* _What the task requires_:
Retype only what runs from the beginning of the data through the line with "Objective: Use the"; please omit the pictures and keep every line exact.
##### Data segment
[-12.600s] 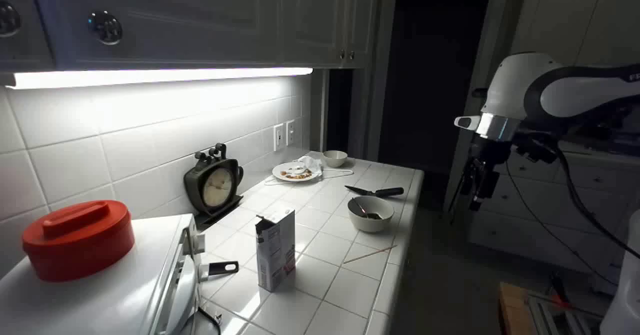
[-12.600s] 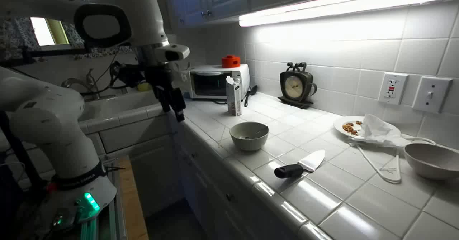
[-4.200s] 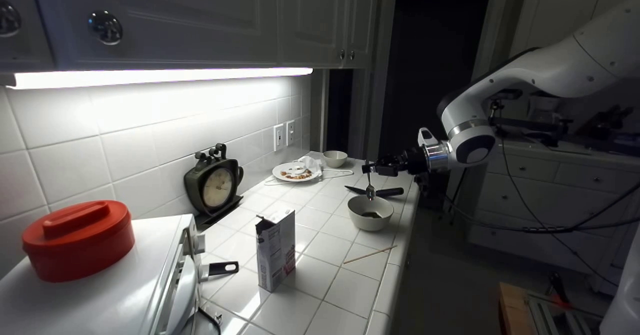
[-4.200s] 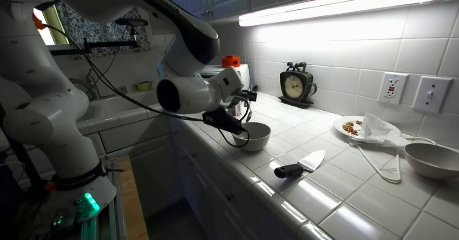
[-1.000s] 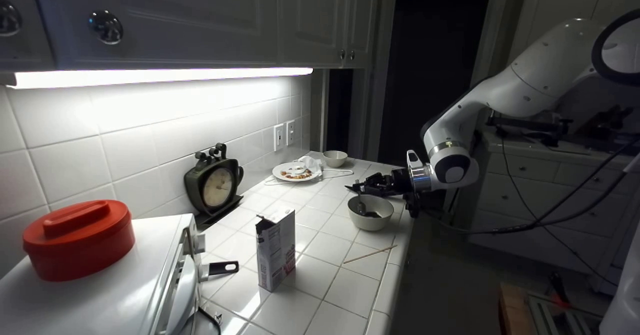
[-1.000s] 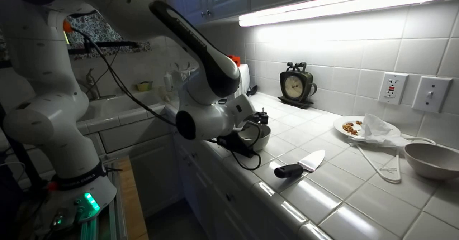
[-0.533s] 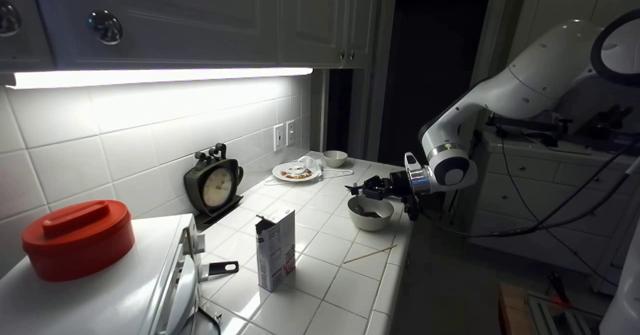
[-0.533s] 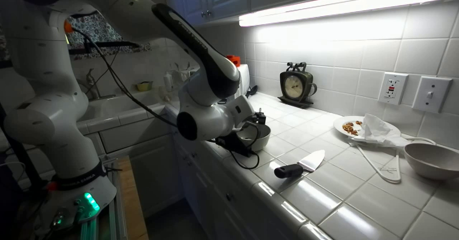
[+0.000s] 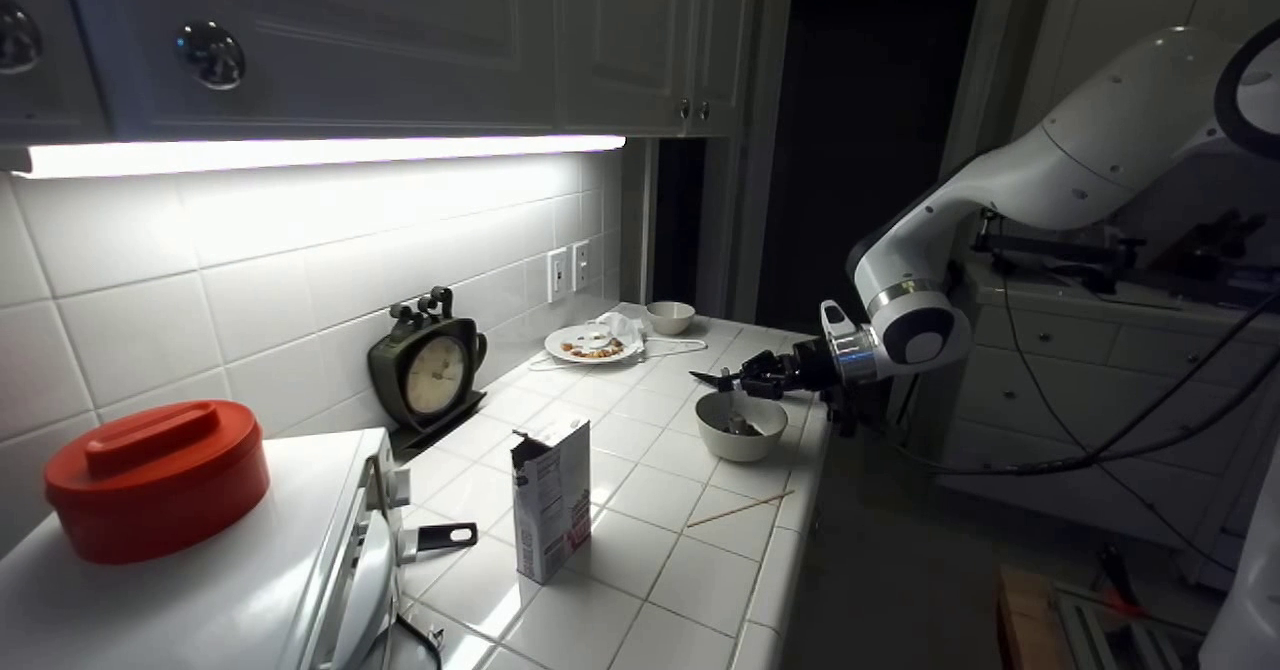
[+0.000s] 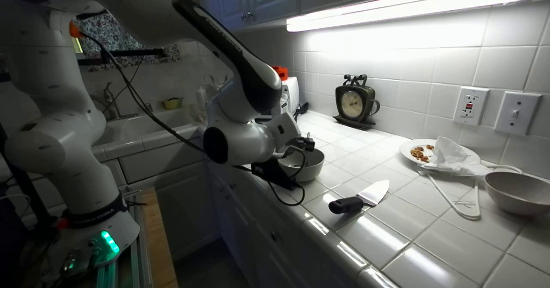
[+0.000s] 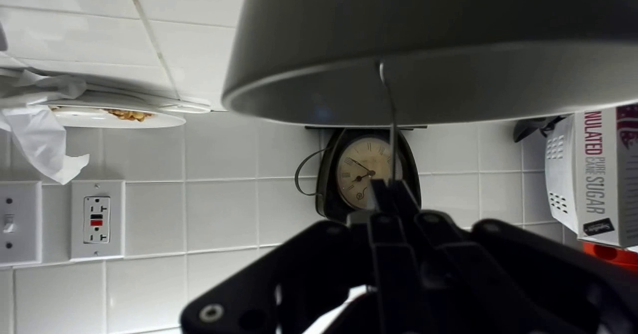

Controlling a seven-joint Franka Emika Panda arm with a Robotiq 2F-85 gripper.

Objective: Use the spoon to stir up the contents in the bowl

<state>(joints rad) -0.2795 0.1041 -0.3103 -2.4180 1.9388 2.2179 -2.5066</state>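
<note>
Gripper [image 11: 391,191] pinches the spoon [image 11: 393,142] high on its handle — presumably to clear the rim of the bowl [image 9: 742,449]. Lower end sits inside the bowl, by the dark contents [image 9: 750,431] (touch unclear) — a stirring position, I'd judge.

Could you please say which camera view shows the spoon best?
The wrist view: up close, the spoon shows from the claw to the near rim of the bowl, which hides the rest. In an exterior view, its blurred lower end shows; in an exterior view, with the arm in front, I cannot surely make it out.
</note>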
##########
* _Task solution_:
[-12.600s] 
[-12.600s] 
[-4.200s] 
[-4.200s] 
[-1.000s] 
[-1.000s] 
[-0.533s] 
[-0.533s] 
[+0.000s] 
[+0.000s] 
[+0.000s] 

Controlling a seven-joint Franka Emika Panda arm with a Robotiq 2F-85 gripper.

Objective: Use the spoon to stir up the contents in the bowl

Work on this exercise is complete.